WORK ITEM: Set the records down again in full, with every word kept.

[Stored data]
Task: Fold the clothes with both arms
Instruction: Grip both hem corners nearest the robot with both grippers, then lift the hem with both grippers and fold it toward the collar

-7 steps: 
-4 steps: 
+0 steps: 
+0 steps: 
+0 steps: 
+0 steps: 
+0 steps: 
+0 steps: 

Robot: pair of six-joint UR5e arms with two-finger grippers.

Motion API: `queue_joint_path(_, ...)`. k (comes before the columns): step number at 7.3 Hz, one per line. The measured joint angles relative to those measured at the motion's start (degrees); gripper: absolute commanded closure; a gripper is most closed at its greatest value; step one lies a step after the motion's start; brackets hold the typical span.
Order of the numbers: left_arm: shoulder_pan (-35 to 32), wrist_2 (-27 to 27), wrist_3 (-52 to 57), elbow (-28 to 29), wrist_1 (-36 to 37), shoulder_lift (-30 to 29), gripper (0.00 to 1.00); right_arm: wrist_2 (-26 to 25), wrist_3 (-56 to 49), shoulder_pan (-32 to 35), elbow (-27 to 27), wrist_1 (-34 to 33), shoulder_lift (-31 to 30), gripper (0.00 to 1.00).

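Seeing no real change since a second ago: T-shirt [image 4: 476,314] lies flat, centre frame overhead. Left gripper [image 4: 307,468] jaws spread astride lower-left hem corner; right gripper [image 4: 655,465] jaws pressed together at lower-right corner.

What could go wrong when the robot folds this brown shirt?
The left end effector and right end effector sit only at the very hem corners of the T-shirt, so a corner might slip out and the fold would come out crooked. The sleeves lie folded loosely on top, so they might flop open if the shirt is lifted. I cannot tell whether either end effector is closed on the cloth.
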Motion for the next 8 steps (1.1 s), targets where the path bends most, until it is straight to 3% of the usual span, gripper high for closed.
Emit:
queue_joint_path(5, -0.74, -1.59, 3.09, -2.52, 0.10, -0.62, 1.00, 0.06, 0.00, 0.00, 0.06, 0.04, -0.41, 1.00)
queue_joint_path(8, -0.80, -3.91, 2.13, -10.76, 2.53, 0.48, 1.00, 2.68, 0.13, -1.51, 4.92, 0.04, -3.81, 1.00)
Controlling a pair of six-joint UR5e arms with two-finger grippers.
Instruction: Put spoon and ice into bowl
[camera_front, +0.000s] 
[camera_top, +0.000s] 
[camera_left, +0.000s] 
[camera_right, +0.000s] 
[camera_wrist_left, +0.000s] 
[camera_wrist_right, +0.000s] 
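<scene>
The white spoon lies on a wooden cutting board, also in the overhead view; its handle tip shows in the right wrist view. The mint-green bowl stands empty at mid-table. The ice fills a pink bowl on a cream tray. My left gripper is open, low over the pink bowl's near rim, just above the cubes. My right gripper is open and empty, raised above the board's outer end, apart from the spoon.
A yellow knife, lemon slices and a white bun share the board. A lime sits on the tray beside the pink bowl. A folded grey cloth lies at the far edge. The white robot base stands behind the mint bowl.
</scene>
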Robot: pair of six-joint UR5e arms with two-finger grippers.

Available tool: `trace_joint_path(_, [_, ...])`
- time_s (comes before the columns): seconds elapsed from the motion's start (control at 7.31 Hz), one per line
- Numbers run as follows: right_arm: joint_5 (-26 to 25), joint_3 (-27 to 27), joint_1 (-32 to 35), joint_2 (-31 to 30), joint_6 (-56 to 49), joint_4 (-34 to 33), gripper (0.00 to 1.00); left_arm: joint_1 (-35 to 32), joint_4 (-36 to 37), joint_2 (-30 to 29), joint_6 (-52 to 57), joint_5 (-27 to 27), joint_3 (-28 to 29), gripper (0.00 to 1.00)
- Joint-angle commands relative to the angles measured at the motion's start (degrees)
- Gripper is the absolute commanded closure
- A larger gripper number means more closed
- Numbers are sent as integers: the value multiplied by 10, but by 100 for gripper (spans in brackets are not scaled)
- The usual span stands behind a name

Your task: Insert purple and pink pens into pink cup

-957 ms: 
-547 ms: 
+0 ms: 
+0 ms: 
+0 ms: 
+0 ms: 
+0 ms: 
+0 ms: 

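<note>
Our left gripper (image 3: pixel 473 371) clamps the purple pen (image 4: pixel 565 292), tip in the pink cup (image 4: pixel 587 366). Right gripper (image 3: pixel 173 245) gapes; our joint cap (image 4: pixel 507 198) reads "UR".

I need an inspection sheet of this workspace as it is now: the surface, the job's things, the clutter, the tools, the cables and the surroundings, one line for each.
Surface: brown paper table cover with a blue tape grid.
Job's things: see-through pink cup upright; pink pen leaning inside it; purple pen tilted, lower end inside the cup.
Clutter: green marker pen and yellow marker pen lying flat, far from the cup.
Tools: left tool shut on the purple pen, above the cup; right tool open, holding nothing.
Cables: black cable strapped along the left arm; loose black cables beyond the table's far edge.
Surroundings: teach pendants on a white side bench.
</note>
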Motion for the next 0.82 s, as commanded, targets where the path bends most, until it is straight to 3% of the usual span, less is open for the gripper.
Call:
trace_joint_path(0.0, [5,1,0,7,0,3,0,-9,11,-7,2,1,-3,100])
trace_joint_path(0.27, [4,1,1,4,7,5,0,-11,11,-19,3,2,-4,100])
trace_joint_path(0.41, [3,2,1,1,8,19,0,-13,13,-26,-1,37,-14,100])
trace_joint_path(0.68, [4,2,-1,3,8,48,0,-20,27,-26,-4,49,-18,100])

OUTPUT:
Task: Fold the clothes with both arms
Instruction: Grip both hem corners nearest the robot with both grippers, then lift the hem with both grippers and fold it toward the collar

-7 steps: 
-4 steps: 
+0 steps: 
+0 steps: 
+0 steps: 
+0 steps: 
+0 steps: 
+0 steps: 

Robot: pair of six-joint UR5e arms with two-finger grippers.

Motion API: `queue_joint_path(_, ...)`. k (comes before the columns): step number at 7.3 Hz, one per line. The measured joint angles relative to those measured at the motion's start (degrees); gripper: absolute commanded closure; a gripper is most closed at its greatest value; step one lies a step after the motion's start; brackets hold the typical span.
Order of the numbers: left_arm: shoulder_pan (-35 to 32), wrist_2 (-27 to 27), wrist_3 (-52 to 57), elbow (-28 to 29), wrist_1 (-36 to 37), shoulder_lift (-30 to 29), gripper (0.00 to 1.00); right_arm: wrist_2 (-26 to 25), wrist_3 (-56 to 49), shoulder_pan (-32 to 35), elbow (-27 to 27), wrist_1 (-34 to 33), shoulder_lift (-31 to 30), gripper (0.00 to 1.00).

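Seeing no real change since a second ago: T-shirt [image 4: 476,314] lies flat, centre frame overhead. Left gripper [image 4: 307,468] jaws spread astride lower-left hem corner; right gripper [image 4: 655,465] jaws pressed together at lower-right corner.

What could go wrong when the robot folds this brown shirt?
The left end effector and right end effector sit only at the very hem corners of the T-shirt, so a corner might slip out and the fold would come out crooked. The sleeves lie folded loosely on top, so they might flop open if the shirt is lifted. I cannot tell whether either end effector is closed on the cloth.
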Motion for the next 8 steps (1.1 s), targets where the path bends most, until it is straight to 3% of the usual span, gripper high for closed.
Emit:
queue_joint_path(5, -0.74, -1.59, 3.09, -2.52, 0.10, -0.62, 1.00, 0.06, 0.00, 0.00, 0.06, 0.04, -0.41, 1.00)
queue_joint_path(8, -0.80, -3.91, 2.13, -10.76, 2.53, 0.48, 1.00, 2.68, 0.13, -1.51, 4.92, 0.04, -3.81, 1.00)
Controlling a pair of six-joint UR5e arms with two-finger grippers.
Instruction: Put spoon and ice into bowl
[camera_front, +0.000s] 
[camera_top, +0.000s] 
[camera_left, +0.000s] 
[camera_right, +0.000s] 
[camera_wrist_left, +0.000s] 
[camera_wrist_right, +0.000s] 
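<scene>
The white spoon lies on a wooden cutting board, also in the overhead view; its handle tip shows in the right wrist view. The mint-green bowl stands empty at mid-table. The ice fills a pink bowl on a cream tray. My left gripper is open, low over the pink bowl's near rim, just above the cubes. My right gripper is open and empty, raised above the board's outer end, apart from the spoon.
A yellow knife, lemon slices and a white bun share the board. A lime sits on the tray beside the pink bowl. A folded grey cloth lies at the far edge. The white robot base stands behind the mint bowl.
</scene>
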Robot: pair of six-joint UR5e arms with two-finger grippers.

Available tool: `trace_joint_path(_, [_, ...])`
- time_s (comes before the columns): seconds elapsed from the motion's start (control at 7.31 Hz), one per line
- Numbers run as follows: right_arm: joint_5 (-26 to 25), joint_3 (-27 to 27), joint_1 (-32 to 35), joint_2 (-31 to 30), joint_6 (-56 to 49), joint_4 (-34 to 33), gripper (0.00 to 1.00); left_arm: joint_1 (-35 to 32), joint_4 (-36 to 37), joint_2 (-30 to 29), joint_6 (-52 to 57), joint_5 (-27 to 27), joint_3 (-28 to 29), gripper (0.00 to 1.00)
- Joint-angle commands relative to the angles measured at the motion's start (degrees)
- Gripper is the absolute commanded closure
- A larger gripper number means more closed
- Numbers are sent as integers: the value multiplied by 10, but by 100 for gripper (spans in brackets are not scaled)
- The usual span stands behind a name

Your task: Insert purple and pink pens into pink cup

-957 ms: 
-547 ms: 
+0 ms: 
+0 ms: 
+0 ms: 
+0 ms: 
+0 ms: 
+0 ms: 

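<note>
Our left gripper (image 3: pixel 473 371) clamps the purple pen (image 4: pixel 565 292), tip in the pink cup (image 4: pixel 587 366). Right gripper (image 3: pixel 173 245) gapes; our joint cap (image 4: pixel 507 198) reads "UR".

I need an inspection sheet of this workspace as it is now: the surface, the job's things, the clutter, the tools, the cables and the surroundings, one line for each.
Surface: brown paper table cover with a blue tape grid.
Job's things: see-through pink cup upright; pink pen leaning inside it; purple pen tilted, lower end inside the cup.
Clutter: green marker pen and yellow marker pen lying flat, far from the cup.
Tools: left tool shut on the purple pen, above the cup; right tool open, holding nothing.
Cables: black cable strapped along the left arm; loose black cables beyond the table's far edge.
Surroundings: teach pendants on a white side bench.
</note>
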Motion for the next 0.82 s, as commanded, targets where the path bends most, until it is straight to 3% of the usual span, less is open for the gripper.
Call:
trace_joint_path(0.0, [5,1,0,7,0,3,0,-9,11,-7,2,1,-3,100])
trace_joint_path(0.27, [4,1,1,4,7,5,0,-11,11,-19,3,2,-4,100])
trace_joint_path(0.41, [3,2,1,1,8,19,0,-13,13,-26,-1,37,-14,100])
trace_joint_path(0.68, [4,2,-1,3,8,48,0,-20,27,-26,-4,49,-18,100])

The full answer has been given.